Work to be completed
All entries must be transcribed exactly, down to the last character.

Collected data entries
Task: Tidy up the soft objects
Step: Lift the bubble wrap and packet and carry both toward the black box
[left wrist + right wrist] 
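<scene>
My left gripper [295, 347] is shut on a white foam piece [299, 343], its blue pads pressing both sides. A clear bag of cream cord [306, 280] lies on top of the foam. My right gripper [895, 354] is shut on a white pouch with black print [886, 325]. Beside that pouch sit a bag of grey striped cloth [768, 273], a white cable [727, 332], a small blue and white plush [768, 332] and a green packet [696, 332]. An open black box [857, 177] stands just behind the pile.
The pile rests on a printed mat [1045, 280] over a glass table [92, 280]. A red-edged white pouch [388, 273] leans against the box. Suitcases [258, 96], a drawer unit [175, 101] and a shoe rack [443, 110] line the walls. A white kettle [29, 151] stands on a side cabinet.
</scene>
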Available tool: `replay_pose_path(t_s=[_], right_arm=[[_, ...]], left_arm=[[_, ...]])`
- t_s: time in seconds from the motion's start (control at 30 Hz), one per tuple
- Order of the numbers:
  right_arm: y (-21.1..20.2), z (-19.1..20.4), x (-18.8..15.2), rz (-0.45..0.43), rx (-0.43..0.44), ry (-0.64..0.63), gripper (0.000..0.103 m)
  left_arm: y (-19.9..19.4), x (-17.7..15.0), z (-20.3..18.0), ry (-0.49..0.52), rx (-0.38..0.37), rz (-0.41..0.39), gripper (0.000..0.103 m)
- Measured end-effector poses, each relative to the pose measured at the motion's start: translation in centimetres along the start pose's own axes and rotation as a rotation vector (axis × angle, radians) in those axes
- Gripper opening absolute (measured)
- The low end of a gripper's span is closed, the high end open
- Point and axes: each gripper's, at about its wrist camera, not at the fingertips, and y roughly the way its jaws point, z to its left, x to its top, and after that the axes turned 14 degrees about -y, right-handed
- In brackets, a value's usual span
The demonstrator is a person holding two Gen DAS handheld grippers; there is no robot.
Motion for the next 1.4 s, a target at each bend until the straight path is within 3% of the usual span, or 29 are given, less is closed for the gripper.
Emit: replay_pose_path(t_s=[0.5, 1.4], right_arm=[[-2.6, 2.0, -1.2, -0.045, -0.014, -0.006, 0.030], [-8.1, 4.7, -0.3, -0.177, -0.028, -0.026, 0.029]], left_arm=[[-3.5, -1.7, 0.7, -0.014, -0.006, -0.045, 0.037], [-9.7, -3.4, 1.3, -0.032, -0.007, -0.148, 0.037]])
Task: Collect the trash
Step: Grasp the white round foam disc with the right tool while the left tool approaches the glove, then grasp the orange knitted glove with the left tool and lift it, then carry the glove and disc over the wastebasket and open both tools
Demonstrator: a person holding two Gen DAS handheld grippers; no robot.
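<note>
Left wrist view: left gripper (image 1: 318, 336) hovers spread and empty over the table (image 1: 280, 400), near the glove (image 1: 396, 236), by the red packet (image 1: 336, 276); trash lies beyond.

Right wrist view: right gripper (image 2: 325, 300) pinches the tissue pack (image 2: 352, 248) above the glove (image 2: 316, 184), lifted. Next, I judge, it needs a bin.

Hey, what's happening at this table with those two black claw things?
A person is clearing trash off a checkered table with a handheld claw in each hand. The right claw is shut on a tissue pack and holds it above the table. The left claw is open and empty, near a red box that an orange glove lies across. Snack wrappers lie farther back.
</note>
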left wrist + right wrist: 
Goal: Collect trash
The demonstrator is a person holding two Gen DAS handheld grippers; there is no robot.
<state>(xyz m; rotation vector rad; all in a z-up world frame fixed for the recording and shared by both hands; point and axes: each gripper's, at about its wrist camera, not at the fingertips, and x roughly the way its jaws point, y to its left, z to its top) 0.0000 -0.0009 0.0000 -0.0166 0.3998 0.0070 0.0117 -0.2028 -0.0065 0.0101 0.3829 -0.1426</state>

Finished exercise
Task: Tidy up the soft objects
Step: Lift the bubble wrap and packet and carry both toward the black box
[left wrist + right wrist] 
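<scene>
My left gripper [295, 347] is shut on a white foam piece [299, 343], its blue pads pressing both sides. A clear bag of cream cord [306, 280] lies on top of the foam. My right gripper [895, 354] is shut on a white pouch with black print [886, 325]. Beside that pouch sit a bag of grey striped cloth [768, 273], a white cable [727, 332], a small blue and white plush [768, 332] and a green packet [696, 332]. An open black box [857, 177] stands just behind the pile.
The pile rests on a printed mat [1045, 280] over a glass table [92, 280]. A red-edged white pouch [388, 273] leans against the box. Suitcases [258, 96], a drawer unit [175, 101] and a shoe rack [443, 110] line the walls. A white kettle [29, 151] stands on a side cabinet.
</scene>
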Available tool: `replay_pose_path(t_s=[_], right_arm=[[_, ...]], left_arm=[[_, ...]])`
- t_s: time in seconds from the motion's start (control at 30 Hz), one per tuple
- Order of the numbers:
  right_arm: y (-21.1..20.2), z (-19.1..20.4), x (-18.8..15.2), rz (-0.45..0.43), rx (-0.43..0.44), ry (-0.64..0.63), gripper (0.000..0.103 m)
  left_arm: y (-19.9..19.4), x (-17.7..15.0), z (-20.3..18.0), ry (-0.49..0.52), rx (-0.38..0.37), rz (-0.41..0.39), gripper (0.000..0.103 m)
- Measured end-effector poses, each relative to the pose measured at the motion's start: translation in centimetres along the start pose's own axes and rotation as a rotation vector (axis × angle, radians) in those axes
- Gripper opening absolute (measured)
- The low end of a gripper's span is closed, the high end open
- Point and axes: each gripper's, at about its wrist camera, not at the fingertips, and y roughly the way its jaws point, z to its left, x to its top, and after that the axes turned 14 degrees about -y, right-handed
- In brackets, a value's usual span
The demonstrator is a person holding two Gen DAS handheld grippers; there is no robot.
Motion for the next 1.4 s, a target at each bend until the straight path is within 3% of the usual span, or 29 are given, less is closed for the gripper.
Emit: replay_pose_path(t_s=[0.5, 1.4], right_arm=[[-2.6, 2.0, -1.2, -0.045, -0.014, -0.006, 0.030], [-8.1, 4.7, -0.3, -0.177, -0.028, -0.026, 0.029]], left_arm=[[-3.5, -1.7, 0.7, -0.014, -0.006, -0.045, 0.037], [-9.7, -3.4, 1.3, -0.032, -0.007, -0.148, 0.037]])
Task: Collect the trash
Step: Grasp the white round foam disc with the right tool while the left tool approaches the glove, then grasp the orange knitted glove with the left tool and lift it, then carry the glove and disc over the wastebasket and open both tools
Demonstrator: a person holding two Gen DAS handheld grippers; no robot.
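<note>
Left wrist view: left gripper (image 1: 318, 336) hovers spread and empty over the table (image 1: 280, 400), near the glove (image 1: 396, 236), by the red packet (image 1: 336, 276); trash lies beyond.

Right wrist view: right gripper (image 2: 325, 300) pinches the tissue pack (image 2: 352, 248) above the glove (image 2: 316, 184), lifted. Next, I judge, it needs a bin.

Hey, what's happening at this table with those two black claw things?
A person is clearing trash off a checkered table with a handheld claw in each hand. The right claw is shut on a tissue pack and holds it above the table. The left claw is open and empty, near a red box that an orange glove lies across. Snack wrappers lie farther back.
</note>
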left wrist + right wrist: 
Goal: Collect trash
The demonstrator is a person holding two Gen DAS handheld grippers; there is no robot.
<state>(xyz m; rotation vector rad; all in a z-up world frame fixed for the recording and shared by both hands; point and axes: each gripper's, at about its wrist camera, not at the fingertips, and x roughly the way its jaws point, y to its left, z to its top) 0.0000 -0.0009 0.0000 -0.0166 0.3998 0.0070 0.0117 -0.2028 -0.0065 0.0101 0.3829 -0.1426</state>

The work on this exercise is now complete.